Le aziende Ausl e Ao sembrano molto concentrate sull’obiettivo della costruzione di un’azienda unica, ma tale processo dovrebbe combinarsi col compito di salvaguardia dell’universalismo, da una parte, e di delega del processo decisionale e dell’operatività sui territori ai professionisti e alle loro comunità, dall’altra.
Lo strumento che potrebbe permettere quel veloce cambio di passo ormai diventato irrinunciabile per essere innovativi nell’assistenza sanitaria territoriale è la sperimentazione. La sperimentazione è normalmente definita nello spazio e nel tempo e può avvalersi, soprattutto in periodi emergenziali o pandemici, di deroghe o normative speciali che possono facilitare l’innovazione affrancandola da alcuni limiti già ampiamente superati dalla rapida evoluzione sociale (basti pensare che l’ACN Accordo Collettivo Nazionale che norma la medicina di base attuale si richiama sostanzialmente ad una regolamentazione del 2005). Concetti già considerati dal dibattito culturale da decine di anni presentati come appena nati, carente creatività, comunicazioni autoreferenziali non aiutano la sperimentazione.
Con l’intento di semplificare ed esemplificare, vorrei elencare, in modo senza dubbio incompleto, alcune situazioni pratiche che richiederebbero percorsi sperimentali più che solleciti:
- può essere giunto il momento di rivedere e riconsiderare i concetti di capillarità e di prossimità nel senso di un potenziamento di questi stessi principi collegandoli all’offerta di servizi e all’orario di fruibilità;
- da questo punto di vista, diventa fondamentale la promozione dell’istituto modulare conosciuto come “Medicina di Gruppo”, prevedendo gruppi costituiti da un numero consistente di medici e personale;
- i gruppi devono potersi scegliere reciprocamente nei loro componenti al fine di realizzare squadre affiatate ed in grado così di produrre iniziative innovative assistenziali;
- le “medicine di gruppo” così costituite possono entrare in concorrenza tra loro per quanto riguarda la qualità del servizio;
- per generare servizi di eccellenza, i professionisti devono poter recuperare un ruolo centrale e autonomo nel processo decisionale così da poter rappresentare reali punti di riferimento per le loro rispettive comunità;
- team e squadre di professionisti efficienti ed efficaci si possono ottenere se si supera il concetto normato dall’ACN del 2005 di “ambito territoriale” rappresentando un territorio oggi superato; l’abolizione di questi feudi agevola la creazione di quel capitale umano e professionale in grado di progettare e innovare l’organizzazione senza desertificare le aree oggetto di assistenza sanitaria;
- la medicina generale territoriale sta vivendo in questi anni un completo viraggio di genere; quasi tutti i medici di base che si diplomano/specializzano in questi anni sono donne che presentano necessità e bisogni organizzativi legati ad una nuova modalità del prendersi cura che differenzia questa professione oggi dalle generazioni precedenti.
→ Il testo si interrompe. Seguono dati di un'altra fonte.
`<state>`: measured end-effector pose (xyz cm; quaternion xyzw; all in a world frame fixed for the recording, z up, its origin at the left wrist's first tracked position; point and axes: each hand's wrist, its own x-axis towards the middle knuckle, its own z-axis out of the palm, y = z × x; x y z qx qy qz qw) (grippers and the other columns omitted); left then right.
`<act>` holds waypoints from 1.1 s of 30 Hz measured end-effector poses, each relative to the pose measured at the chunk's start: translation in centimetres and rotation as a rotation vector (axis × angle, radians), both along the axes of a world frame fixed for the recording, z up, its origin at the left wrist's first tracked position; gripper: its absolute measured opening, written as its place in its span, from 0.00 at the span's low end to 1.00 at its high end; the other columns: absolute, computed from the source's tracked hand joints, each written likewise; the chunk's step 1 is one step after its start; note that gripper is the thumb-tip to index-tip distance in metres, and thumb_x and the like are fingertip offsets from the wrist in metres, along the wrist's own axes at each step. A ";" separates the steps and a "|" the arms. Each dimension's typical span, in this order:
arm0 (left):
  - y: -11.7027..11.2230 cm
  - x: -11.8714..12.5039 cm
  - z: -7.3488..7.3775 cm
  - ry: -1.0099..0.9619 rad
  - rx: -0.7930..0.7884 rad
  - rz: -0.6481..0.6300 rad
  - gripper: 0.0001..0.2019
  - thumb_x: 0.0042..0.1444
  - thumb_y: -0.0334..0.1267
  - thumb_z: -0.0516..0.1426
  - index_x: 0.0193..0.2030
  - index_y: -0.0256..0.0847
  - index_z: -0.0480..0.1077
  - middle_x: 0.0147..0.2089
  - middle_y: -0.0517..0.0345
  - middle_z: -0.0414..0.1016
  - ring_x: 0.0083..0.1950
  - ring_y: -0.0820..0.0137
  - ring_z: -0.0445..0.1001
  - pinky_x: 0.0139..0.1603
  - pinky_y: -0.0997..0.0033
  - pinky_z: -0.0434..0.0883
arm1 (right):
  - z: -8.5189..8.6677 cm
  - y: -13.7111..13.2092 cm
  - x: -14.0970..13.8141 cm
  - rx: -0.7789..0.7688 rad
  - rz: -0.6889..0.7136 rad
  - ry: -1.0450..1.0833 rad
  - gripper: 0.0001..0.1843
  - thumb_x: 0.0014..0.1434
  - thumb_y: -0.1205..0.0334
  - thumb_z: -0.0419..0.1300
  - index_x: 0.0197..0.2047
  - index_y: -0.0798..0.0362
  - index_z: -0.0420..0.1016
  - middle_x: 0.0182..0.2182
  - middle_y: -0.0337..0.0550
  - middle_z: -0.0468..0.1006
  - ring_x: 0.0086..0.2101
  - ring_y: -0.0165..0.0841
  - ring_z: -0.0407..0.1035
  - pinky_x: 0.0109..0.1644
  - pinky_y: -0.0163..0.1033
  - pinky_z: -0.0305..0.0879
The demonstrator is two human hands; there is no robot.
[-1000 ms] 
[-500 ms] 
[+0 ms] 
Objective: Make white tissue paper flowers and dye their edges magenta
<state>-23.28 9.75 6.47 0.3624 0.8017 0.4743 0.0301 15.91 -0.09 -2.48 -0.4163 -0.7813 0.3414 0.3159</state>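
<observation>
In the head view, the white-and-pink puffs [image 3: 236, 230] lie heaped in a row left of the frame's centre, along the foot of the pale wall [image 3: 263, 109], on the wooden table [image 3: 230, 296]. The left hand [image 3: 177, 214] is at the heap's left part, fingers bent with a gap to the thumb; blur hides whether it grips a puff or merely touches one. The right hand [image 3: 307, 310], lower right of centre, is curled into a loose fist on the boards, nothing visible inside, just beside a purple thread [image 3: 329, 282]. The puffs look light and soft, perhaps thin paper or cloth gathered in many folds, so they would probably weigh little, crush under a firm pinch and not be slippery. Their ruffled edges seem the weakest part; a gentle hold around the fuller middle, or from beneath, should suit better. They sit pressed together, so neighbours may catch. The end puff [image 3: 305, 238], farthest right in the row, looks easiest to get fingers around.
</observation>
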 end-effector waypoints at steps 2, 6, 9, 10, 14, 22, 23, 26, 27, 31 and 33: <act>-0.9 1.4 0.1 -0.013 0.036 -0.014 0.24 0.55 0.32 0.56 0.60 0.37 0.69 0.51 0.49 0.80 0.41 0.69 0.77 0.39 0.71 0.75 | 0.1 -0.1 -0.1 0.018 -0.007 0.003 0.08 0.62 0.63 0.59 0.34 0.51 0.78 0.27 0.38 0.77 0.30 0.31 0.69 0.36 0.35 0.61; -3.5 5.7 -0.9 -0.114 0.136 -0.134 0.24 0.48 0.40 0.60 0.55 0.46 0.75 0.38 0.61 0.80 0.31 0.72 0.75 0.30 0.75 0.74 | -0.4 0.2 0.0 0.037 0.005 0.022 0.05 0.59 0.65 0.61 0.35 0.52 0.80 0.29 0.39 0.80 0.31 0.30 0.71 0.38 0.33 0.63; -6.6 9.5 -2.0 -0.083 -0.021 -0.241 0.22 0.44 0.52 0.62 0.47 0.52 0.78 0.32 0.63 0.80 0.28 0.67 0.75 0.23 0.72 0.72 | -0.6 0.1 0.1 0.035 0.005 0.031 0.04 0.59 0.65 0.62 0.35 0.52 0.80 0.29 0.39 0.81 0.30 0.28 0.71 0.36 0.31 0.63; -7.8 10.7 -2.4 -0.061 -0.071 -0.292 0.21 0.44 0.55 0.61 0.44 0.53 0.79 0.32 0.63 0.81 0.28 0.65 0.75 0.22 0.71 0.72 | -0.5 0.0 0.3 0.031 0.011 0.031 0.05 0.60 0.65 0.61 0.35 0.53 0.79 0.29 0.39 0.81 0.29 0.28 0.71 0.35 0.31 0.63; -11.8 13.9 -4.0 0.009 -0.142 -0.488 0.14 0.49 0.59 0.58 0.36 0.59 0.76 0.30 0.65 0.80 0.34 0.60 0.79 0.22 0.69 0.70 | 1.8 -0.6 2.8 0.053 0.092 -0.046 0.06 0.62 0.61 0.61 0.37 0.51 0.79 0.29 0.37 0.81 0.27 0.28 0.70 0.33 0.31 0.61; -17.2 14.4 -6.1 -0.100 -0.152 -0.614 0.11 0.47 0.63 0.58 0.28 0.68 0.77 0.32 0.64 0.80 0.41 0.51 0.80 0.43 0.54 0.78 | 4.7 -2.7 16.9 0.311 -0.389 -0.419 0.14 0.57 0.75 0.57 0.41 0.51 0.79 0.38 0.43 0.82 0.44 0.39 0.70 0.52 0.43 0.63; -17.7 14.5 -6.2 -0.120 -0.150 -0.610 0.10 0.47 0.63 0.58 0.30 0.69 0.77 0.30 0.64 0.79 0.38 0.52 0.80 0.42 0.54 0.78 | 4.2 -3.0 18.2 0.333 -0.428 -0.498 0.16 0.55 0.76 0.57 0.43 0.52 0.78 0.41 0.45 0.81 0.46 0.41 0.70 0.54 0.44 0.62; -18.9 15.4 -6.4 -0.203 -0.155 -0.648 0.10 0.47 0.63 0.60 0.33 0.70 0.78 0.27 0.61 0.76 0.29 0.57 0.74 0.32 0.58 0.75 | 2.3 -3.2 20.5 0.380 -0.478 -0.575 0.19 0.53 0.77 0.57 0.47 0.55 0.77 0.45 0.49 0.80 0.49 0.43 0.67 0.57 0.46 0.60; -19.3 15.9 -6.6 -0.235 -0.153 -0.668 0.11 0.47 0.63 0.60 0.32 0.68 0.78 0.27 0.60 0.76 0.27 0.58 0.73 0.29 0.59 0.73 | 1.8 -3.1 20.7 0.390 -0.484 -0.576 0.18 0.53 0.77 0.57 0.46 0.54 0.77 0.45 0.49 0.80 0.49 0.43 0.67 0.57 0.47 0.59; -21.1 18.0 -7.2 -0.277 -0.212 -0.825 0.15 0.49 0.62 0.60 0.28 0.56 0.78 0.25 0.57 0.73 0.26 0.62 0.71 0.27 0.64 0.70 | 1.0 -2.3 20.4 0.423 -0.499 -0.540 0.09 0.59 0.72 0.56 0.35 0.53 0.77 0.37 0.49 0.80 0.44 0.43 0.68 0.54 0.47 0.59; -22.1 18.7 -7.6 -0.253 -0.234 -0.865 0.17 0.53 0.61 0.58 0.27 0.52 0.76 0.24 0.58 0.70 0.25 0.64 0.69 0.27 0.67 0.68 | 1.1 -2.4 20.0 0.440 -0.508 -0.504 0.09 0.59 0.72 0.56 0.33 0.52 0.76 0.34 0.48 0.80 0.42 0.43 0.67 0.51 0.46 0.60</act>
Questa modificazione sociale, che sta avvenendo proprio sotto i nostri occhi, depone a favore della formazione di medicine di gruppo composte da molti/e professionisti/e;
- l’investimento e la fiducia che questi gruppi devono poter percepire nettamente da parte delle comunità e delle istituzioni si deve manifestare anche con il sostegno economico che, per queste organizzazioni, si realizza con un nuovo sistema incentivante: infatti quello attuale non non incoraggia la progettazione di innovazioni assistenziali, nonostante vi siano schemi e studi che indicano chiaramente quante potrebbero essere le risorse necessarie per ogni singolo componente del team o della squadra.